Charity, seule dans sa nouvelle chambre, s’ennuyait. Sa nouvelle chambre, car depuis ses treize ans, elle avait pour elle seule une chambre élégante et spacieuse. Elle était avant dans la chambre « petite larme », qui expliquait son état d’esprit. Elle l’avait partagée avec une autre petite fille du nom de Grace, une mauviette passant son temps à dire des niaiseries. Charity ne l’avait pas supporté longtemps. Depuis, Grace était dans un autre établissement. Maintenant, l’adolescente se morfondait, assise dans un fauteuil, les bras croisés sur son bureau. Elle se leva, se mira dans la glace, examina son gilet d’un œil critique, puis se dit que finalement, le vert bouteille ne lui allait pas au teint. Elle chercha dans sa penderie et choisit un autre gilet, rouge à rayures noires. C’était nettement plus élégant. Soudain, prise d’une affreuse sensation, elle retourna à son bureau et sortit rapidement une feuille de la pile ordonnée qui s’offrait à elle, puis se saisit d’un stylo plume qui somnolait dans sa trousse. Elle n’hésita pas un instant et gratta assidûment le papier de sa plume.

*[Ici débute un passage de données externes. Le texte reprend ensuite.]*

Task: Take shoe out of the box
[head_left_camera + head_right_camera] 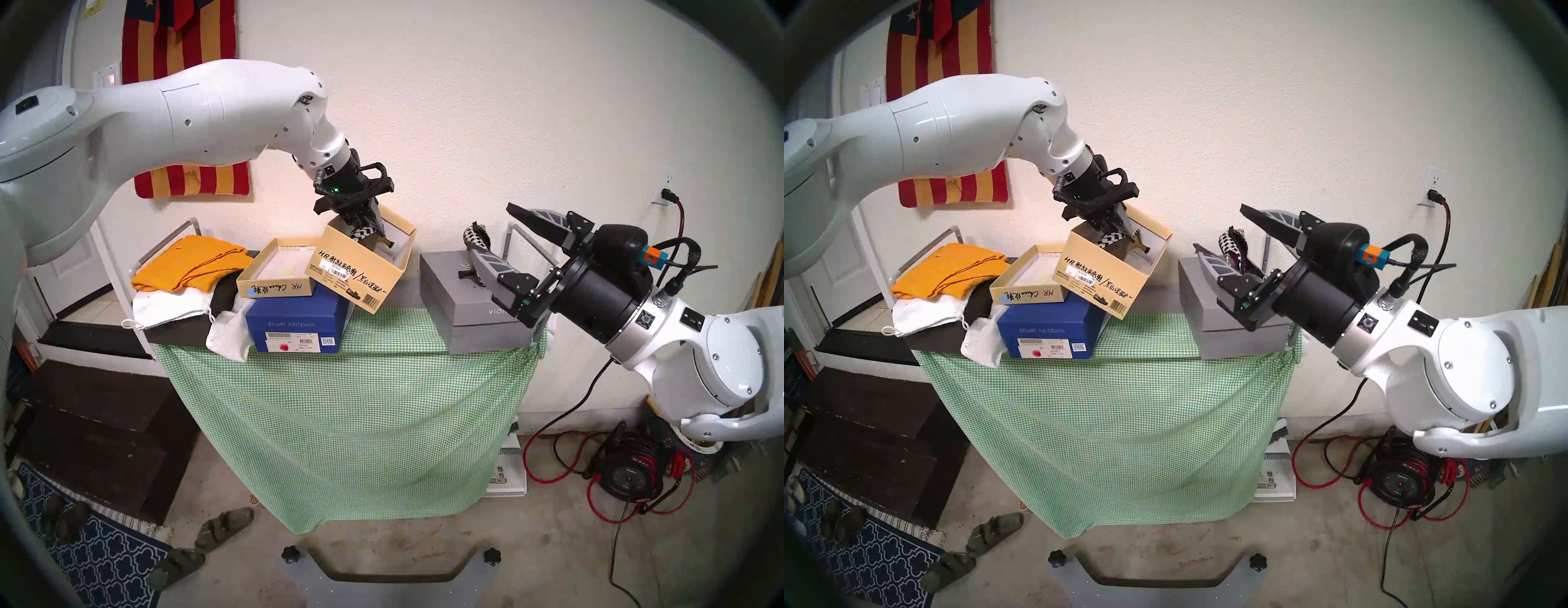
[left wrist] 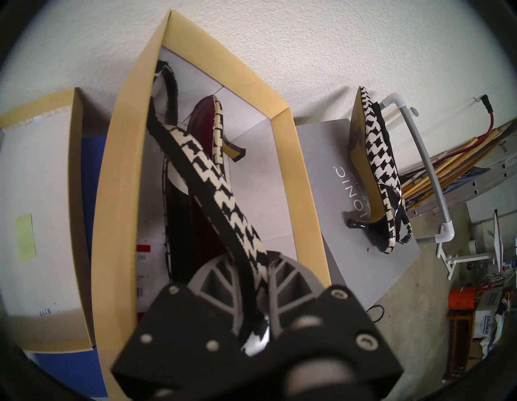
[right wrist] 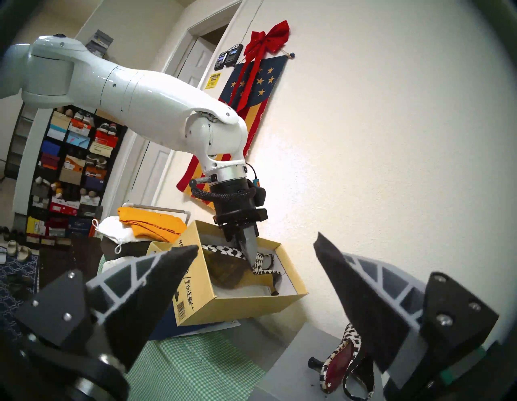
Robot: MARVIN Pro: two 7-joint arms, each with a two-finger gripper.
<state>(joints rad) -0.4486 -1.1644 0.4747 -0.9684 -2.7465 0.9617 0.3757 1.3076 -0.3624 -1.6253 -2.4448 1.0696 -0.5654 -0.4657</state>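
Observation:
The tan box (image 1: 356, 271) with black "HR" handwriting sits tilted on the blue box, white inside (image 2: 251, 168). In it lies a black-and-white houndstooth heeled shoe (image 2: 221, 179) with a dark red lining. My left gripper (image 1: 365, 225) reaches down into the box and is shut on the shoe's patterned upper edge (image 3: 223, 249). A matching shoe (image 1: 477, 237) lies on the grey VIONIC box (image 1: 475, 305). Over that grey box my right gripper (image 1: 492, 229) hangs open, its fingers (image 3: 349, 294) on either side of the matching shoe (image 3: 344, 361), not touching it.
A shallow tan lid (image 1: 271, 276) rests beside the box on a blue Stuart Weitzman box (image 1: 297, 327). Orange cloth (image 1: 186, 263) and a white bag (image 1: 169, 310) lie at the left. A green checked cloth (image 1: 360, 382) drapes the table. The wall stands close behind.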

Mon cher Victor, écrivait-elle,
Le temps a passé depuis ta dernière lettre. Cela m’a fait beaucoup de bien de retourner à la maison pour les vacances. J’ai tenté d’être exemplaire. Je n’y suis sûrement pas arrivée, car je me retrouve à nouveau dans cette école, à faire cuire des macaronis. La directrice s’en est galimafrée, pourtant j’ai eu une note plus que médiocre. Te rappelles-tu quand tu me rendais visite à cette cave ? Nous avons passé des heures à écrire et à peindre à quatre mains. Parfois, je me demande pourquoi tu ne viens plus. Te souviens-tu, ce dimanche de janvier ? Tu avais dit que tu viendrais. Tu n’es pas venu. J’ai su que tu étais malade et j’ai eu sacrément les flubes. Est-ce tu serais de nouveau à plat ? Quand je suis partie, tu semblais aller bien.

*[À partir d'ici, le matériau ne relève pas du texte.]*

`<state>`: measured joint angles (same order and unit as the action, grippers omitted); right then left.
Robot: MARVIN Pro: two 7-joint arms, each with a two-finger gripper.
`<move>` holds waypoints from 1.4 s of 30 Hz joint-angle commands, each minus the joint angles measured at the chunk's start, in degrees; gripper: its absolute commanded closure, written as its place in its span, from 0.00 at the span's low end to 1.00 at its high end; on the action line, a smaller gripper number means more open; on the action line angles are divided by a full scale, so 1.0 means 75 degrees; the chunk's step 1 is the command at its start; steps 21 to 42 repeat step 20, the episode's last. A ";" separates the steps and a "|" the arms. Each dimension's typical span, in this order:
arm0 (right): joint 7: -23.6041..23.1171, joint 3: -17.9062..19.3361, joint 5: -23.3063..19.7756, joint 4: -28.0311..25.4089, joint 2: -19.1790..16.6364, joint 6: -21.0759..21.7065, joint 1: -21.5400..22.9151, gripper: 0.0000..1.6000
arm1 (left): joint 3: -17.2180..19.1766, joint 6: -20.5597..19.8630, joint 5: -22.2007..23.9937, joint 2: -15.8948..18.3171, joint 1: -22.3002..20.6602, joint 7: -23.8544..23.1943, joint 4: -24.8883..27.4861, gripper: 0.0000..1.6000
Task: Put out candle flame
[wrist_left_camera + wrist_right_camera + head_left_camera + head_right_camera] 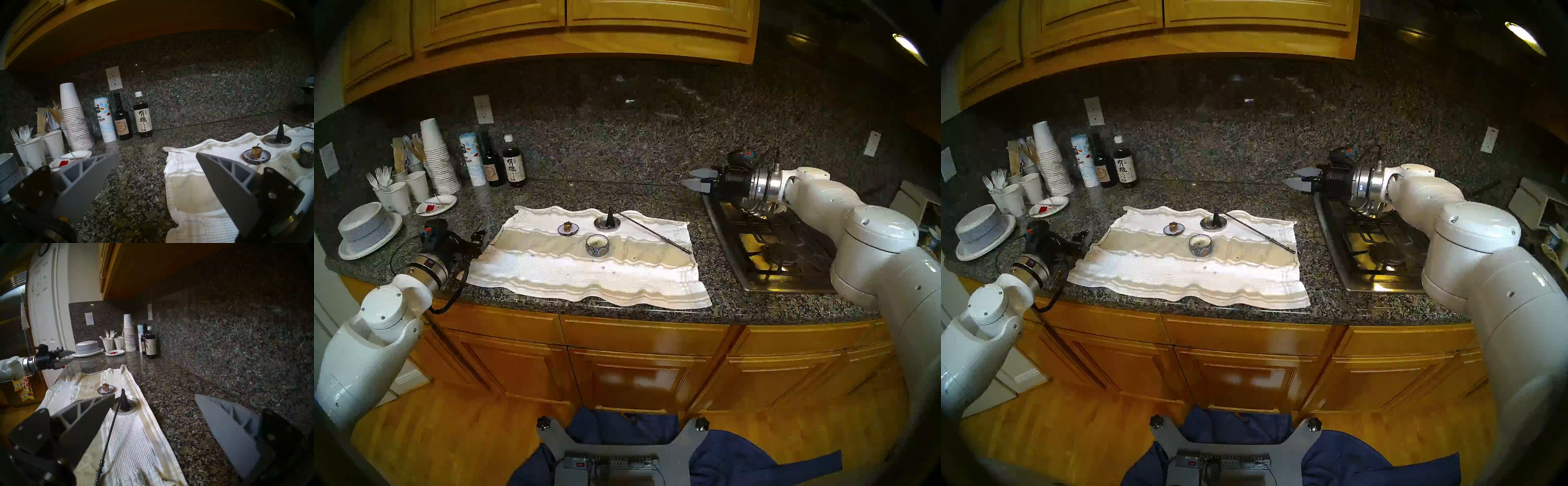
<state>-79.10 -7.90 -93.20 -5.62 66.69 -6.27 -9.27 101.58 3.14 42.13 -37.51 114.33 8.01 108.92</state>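
A white towel (585, 271) lies on the granite counter. On it stand a small gold candle (567, 226) on a little dish, a patterned bowl candle (597, 245), and a black cone snuffer (610, 217) resting on a silver dish, its long handle (656, 234) running right. I see no flame on either candle. My left gripper (482, 236) is open and empty at the towel's left edge; its wrist view shows the gold candle (256, 151) to the right. My right gripper (695, 180) is open and empty, hovering right of and behind the towel; its wrist view shows the snuffer (124, 401) beside its left finger.
A gas stove (768, 251) lies under my right arm. Bottles (514, 166), a salt canister, stacked paper cups (438, 159), cups of forks and stacked plates (365, 227) crowd the back left. The counter's front edge runs just before the towel.
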 commanded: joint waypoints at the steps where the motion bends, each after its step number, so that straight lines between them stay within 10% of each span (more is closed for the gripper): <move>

Reviens (sa main resta une seconde en suspens),
Charity, ta petite sœur.
L’adolescente au nœud papillon relut ce qu’elle avait écrit, puis chiffonna sa lettre et la jeta avec un geste rageur dans la corbeille à papier à côté d’elle. Il fallait en finir avec cette morosité. Elle tenterait d’oublier Victor quelques minutes. Elle se leva, résolue à ouvrir son cercle d’amis, et sortit d’un pas décidé de sa chambre gigantesque.